== Exercise prompt ==
The listing below should be written out word for word, with its pictures removed.
BEGIN Supplied data
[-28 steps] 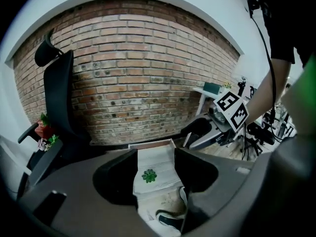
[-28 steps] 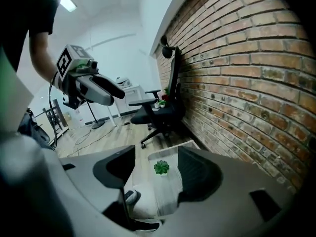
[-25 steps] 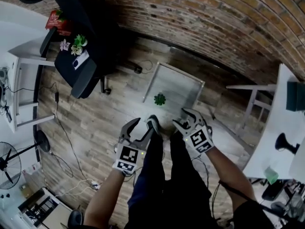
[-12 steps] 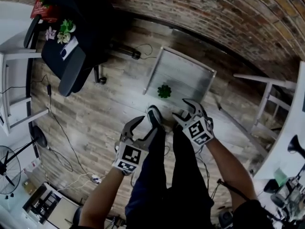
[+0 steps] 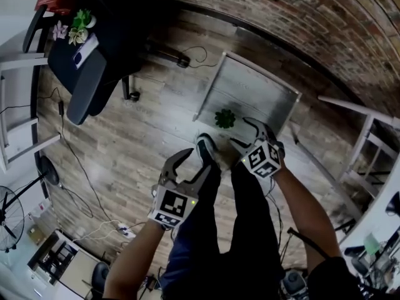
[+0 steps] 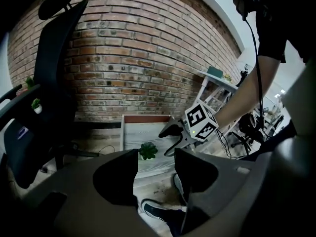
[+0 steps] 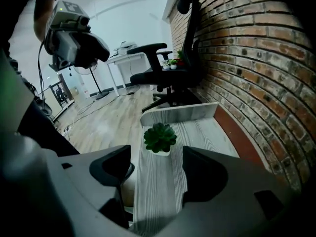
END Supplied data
== Exercise response ==
[-28 steps] 
[-28 steps] 
[-25 steps] 
[-12 steps] 
[+0 steps] 
[+0 steps] 
[+0 steps] 

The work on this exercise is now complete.